Mais aujourd'hui... Je ne veux plus fuir, mon neveu... Ce que je veux, c'est le dire... Le dire à tout le monde... Les écorche-sens, les encules-fièvre, les cervicales... Tous ces objets que nous nous greffons, ces outils qui remplacent nos membres et nos cervelles quand nous en avons besoin... Et si ces choses étaient toutes comme Joe? Pas immortelles, je ne crois pas... Le machiniste a dit que les cervicales comme Joe étaient toutes immortelles, mais, ce que je veux dire, c'est... vivantes... Oui, j'en suis persuadé, maintenant... C'est pour ça que je ne fore plus... Je crois... Je sais, j'en suis sûr... "

Il se tourna vers la mère, qui avait toujours son balai-tournant greffé à l'épaule.

"Ton balai... Tu l'as acheté le jour suivant celui outon mari a disparu, n'est-ce pas?... Il fait ta joie, ton joli balai... mais regarde bien sa forme... Ce corps... Ne te fait-il pas un peu penser à lui?... Regarde le attentivement..."

Figée dans une expression d'horreur innomable, la mère s'execute de toute la lenteur de sa réalisation.

"Je le sais... Les objets, je les ai entendus se plaindre... m'appeller... et geindre, surtout, en se rappelant leur vie d'homme, et le jour ou un machiniste a fait d'eux des outils... c'était furtif, discret, mais je l'ai entendu, tout comme j'entend toujours les nuées de feu qui dorment sous l'Epiderme, et qui n'ont qu'une seule envie, le percer et brûler sa surface... Je le sais, toi aussi, ma soeur, tu l'entends... reconnais tu la voix de ton mari?"

Tout à coup, un cri déchirant interrompt Troche. C'est la mère, qui, tout en arrachant violemment sa prothèse, est en train de pleurer d'horreur. Après l'avoir jetée au sol, elle s'immobilise un instant, puis tombe à genoux, et pousse un nouveau hurlement qui glace les sangs de la fillette. Troche, insensible, continue:

"Je le sais à présent, j'en suis sûr. Autrefois, je doutais, mais à présent... Comment ne pas le voir?... Ils ont fait de nous des ouvriers, mais cela ne leur suffisait pas... Les propriétaires avaient besoin que nous soyons moins que des ouvriers... mais... tout n'est pas perdu. Alors, écoute bien mon histoire, petit porc... Retiens là... Car c'est pour ça, que je te la raconte: Il faut tout brûler, mon neveu... Tout dévorer, tout gober dans le feu de la révolution... Et que cela cesse! Que l'homme cesse d'être un outil pour l'homme... Que cela cesse! Que ça s'arrête!"

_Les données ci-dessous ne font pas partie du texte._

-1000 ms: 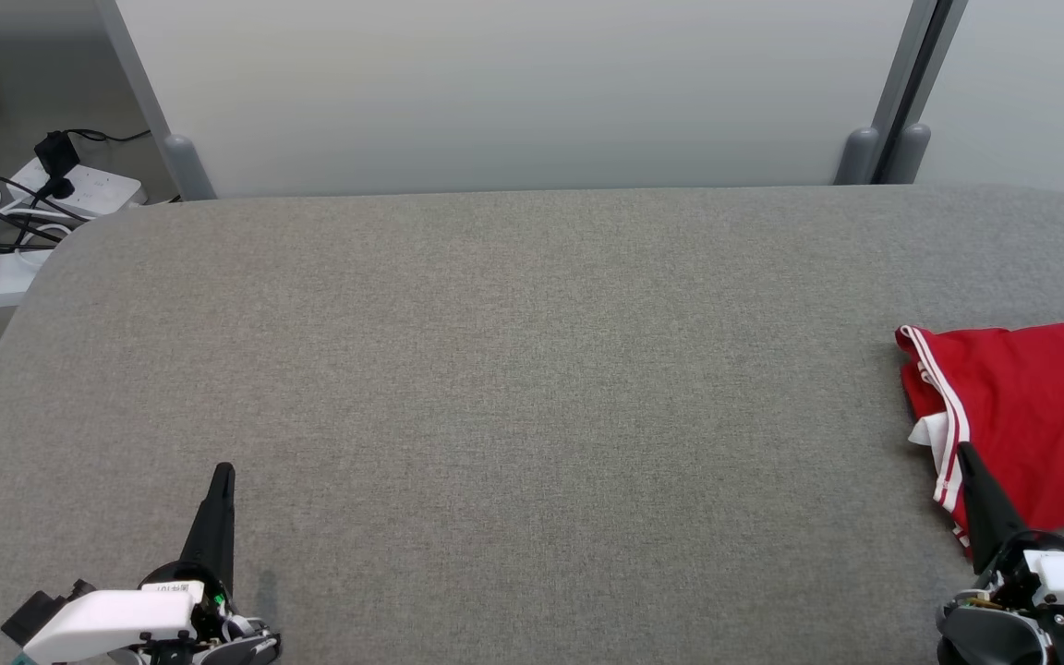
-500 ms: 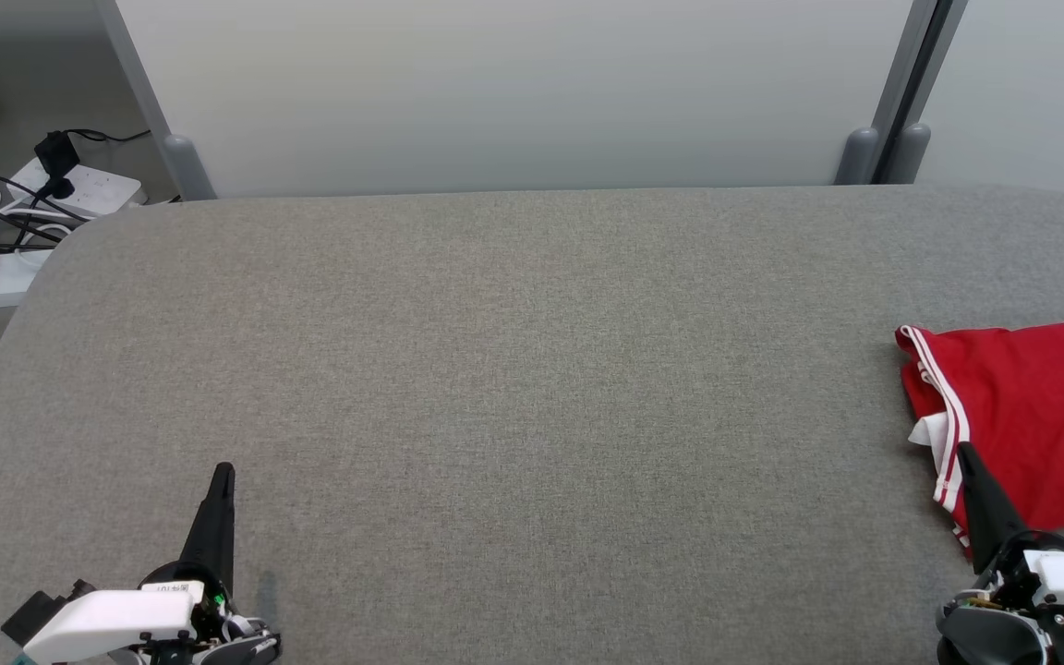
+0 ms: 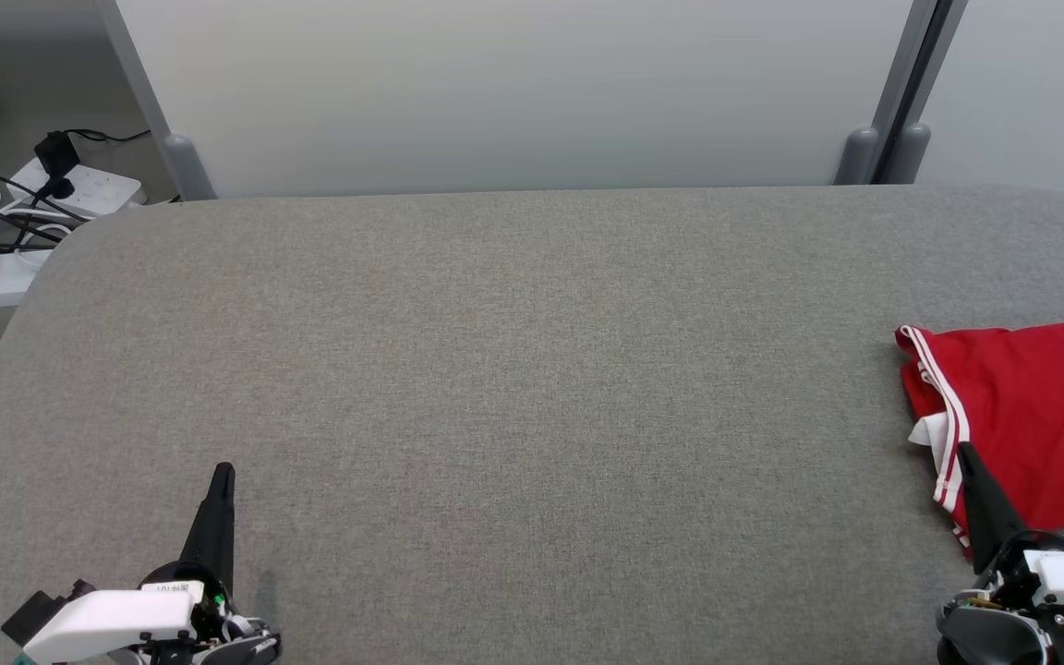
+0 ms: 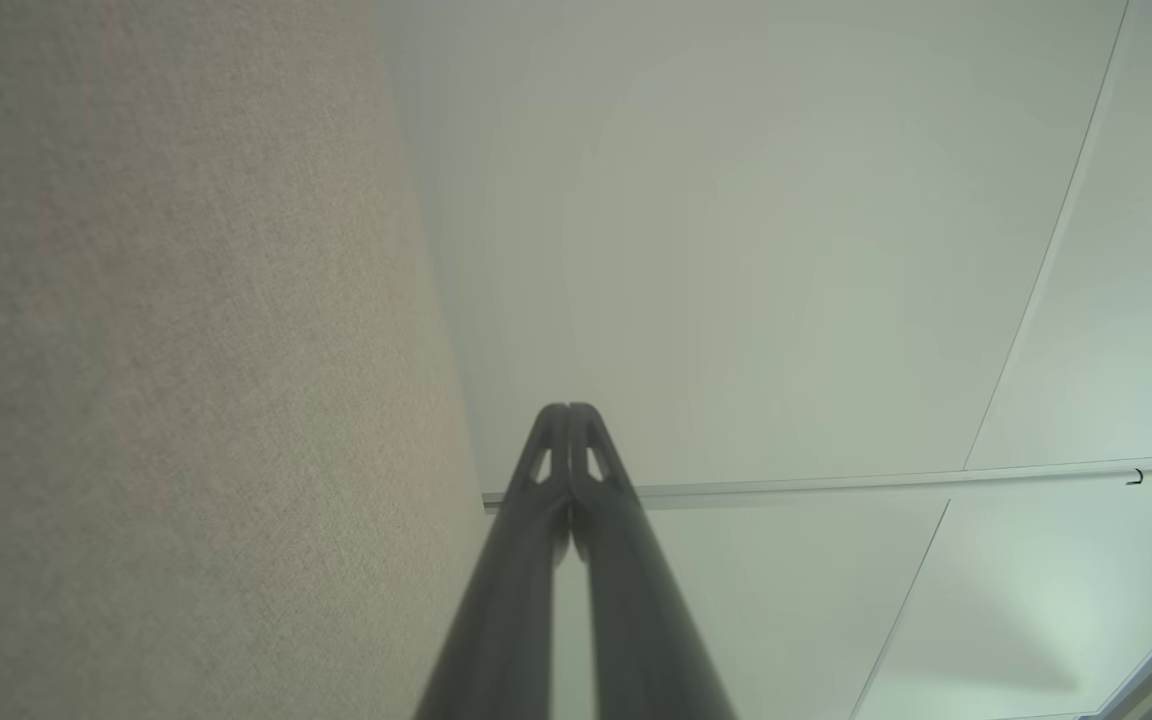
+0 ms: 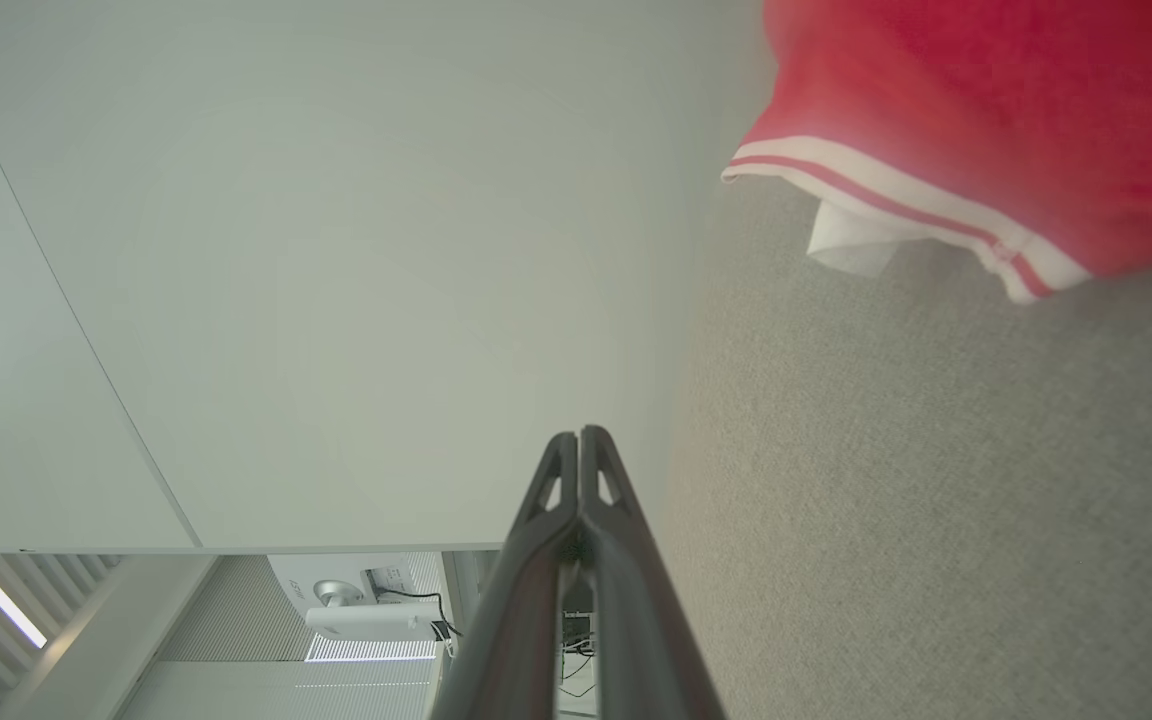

Troche avait désormais complétement perdu la tête. Il continuait de hurler: "Que ça s'arrête! Que ça s'arrête!", tandis que sa soeur pleurait en tenant son balai dans le bras, et il ne s'arrêta pas même lorsque que l'Anti-corps, la brigade de sécurité mécanisée de la compagnie des Indes Cervicales, l'emmena pour l'interroger dans les cachots de Sébum. C'était la dernière fois qu'on voyait tonton Troche.